=== Task directions ===
Each line holding the string "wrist" is to be copied from the data.

=== Supplied information ===

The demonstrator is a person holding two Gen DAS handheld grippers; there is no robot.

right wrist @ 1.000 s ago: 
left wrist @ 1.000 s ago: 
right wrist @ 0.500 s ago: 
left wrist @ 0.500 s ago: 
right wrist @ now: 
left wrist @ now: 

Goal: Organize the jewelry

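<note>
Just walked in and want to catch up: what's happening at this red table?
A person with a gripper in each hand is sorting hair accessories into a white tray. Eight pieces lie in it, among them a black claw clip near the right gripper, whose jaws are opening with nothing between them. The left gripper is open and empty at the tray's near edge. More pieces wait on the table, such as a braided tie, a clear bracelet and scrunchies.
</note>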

=== Answer section ===
right wrist @ 1.000 s ago: 
left wrist @ 1.000 s ago: 
right wrist @ 0.500 s ago: 
left wrist @ 0.500 s ago: 
right wrist @ now: 
left wrist @ now: 

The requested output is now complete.